Rauch-William’s innovation work requires working with both technology and people — a push and pull that demands continual adaptation.
“My perspective on this changed a lot over the years,” she said. “I started out as a process engineer, and so the solutions I worked on were technical in nature. … In my role now, I work more on the people side managing our department and collaboration with other departments.”
“There is no innovation without the people part,” she continued. “You can have all the right answers, but there is not just one isolated solution for all. Technical solutions need to fit within our organization and the historical and future context of our organization.”
She described the value of working with people from across the organization and seeking to understand perspectives.
“I think it's interesting to just understand where others are coming from, what their concerns are,” she said. “That's where you have to pick people up, listen, and really sort through the issues together one by one to shape ideas and create consensus.”
Understanding and embracing this complexity is what brings the technical and human together, she said.
She hopes to bring these lessons about effective management to her WEFTEC lecture — focusing on ways to foster better collaboration and understanding among people working in different areas, from student to educator to engineer to utility personnel. She described that she plans to weave that together with technologies she has worked on during most of her career that are driving regulations toward sustainability and energy recovery.
“I just still need to think a little bit about how to put this together in one motto,” Rauch-Williams said. “That creative process will happen, but it needs a little bit of time.”
Beyond her lecture, Rauch-Williams shared what she hopes to achieve at WEFTEC. She will be actively involved throughout the conference, leading workshops, engaging with other sector leaders, and supporting her team.
This includes, for example, assisting newer engineers from Metro who will be onsite and speaking.
“Making introductions and supporting them with their presentations will be important,” she said. She wants to help them “get a strong footing and start networking and feel comfortable in an arena like that,” Rauch-Williams described.
She also will serve as vice chair of Workshop 6: Aeration Control for Practitioners: Advanced Control and Optimization Techniques for Aeration, Process, and Energy.
“And then I go to as many sessions as I can,” she said. “I usually hit the most important sessions first at conferences that are relevant for Metro's perspective on technologies.”
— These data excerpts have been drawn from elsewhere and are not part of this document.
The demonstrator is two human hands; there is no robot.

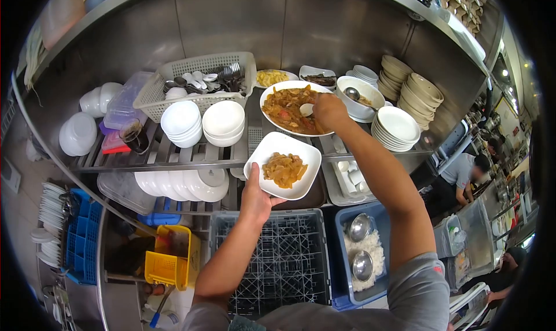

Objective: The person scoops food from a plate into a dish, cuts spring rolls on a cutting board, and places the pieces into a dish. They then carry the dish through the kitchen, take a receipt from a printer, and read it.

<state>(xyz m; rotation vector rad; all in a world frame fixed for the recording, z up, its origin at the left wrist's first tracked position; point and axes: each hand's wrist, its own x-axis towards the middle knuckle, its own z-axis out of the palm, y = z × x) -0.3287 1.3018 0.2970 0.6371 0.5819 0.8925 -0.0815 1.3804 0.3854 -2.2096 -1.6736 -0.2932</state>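
Observation:
My left hand (258, 197) is closed on the lower left rim of a white square plate (267, 187), its thumb over the edge. A heap of brown-orange stewed food (285, 170) lies in the plate's middle. Just beyond it, on the shelf, stands a large white serving dish (270, 90) of similar stew with red pieces. My right hand (330, 112) reaches over that dish's right side, closed on a white spoon (307, 109) whose bowl end touches the stew. Most of the spoon's handle is hidden by my fingers.
Bowls (223, 121) and a cutlery basket (156, 93) stand left. To the right are a bowl with a ladle (353, 94), stacked plates (397, 126) and beige bowls (421, 97). Below sit a grey rack (272, 255) and a blue rice bin (341, 215). A person (463, 171) works far right.

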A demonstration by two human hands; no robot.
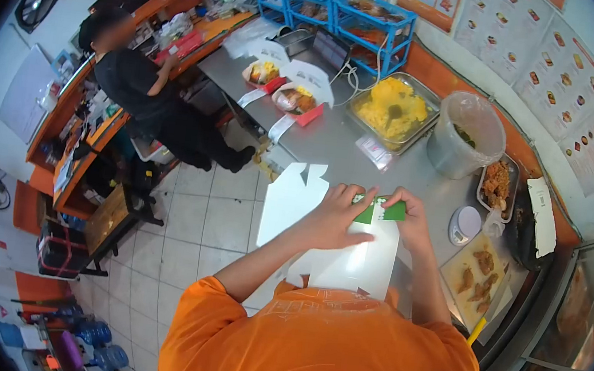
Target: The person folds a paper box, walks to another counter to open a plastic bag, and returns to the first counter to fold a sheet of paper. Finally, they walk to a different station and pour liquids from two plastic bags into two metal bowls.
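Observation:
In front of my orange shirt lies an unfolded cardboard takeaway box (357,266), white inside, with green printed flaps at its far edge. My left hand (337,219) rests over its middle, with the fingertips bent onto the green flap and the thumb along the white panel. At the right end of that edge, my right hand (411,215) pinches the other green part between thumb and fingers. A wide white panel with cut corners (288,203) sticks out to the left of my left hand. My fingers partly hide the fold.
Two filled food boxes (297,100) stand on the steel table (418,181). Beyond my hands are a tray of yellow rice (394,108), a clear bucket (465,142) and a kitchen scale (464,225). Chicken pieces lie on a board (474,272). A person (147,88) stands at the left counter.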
She also plans to explore the exhibition, hoping to learn more about the newest development of technologies with the potential to change the way Metro operates.
“I like to ask other people first: What do I need to see and what stands out and is new?” she said. “The Innovation Pavilion is one good starting location to get that overview.”
Her participation underscores the collaborative spirit of WEFTEC, where knowledge exchange and networking pave the way for future advancements in the water sector.
Rauch-Williams’ WEF/AEESP Master Lecture will take place Monday, October 7 at 1:30 p.m. CT. It promises to be a WEFTEC highlight, offering attendees valuable insights and inspiration. Whether you are an academic, a practitioner, or a student, this is your chance to learn from the best and be part of the conversation shaping the future of water.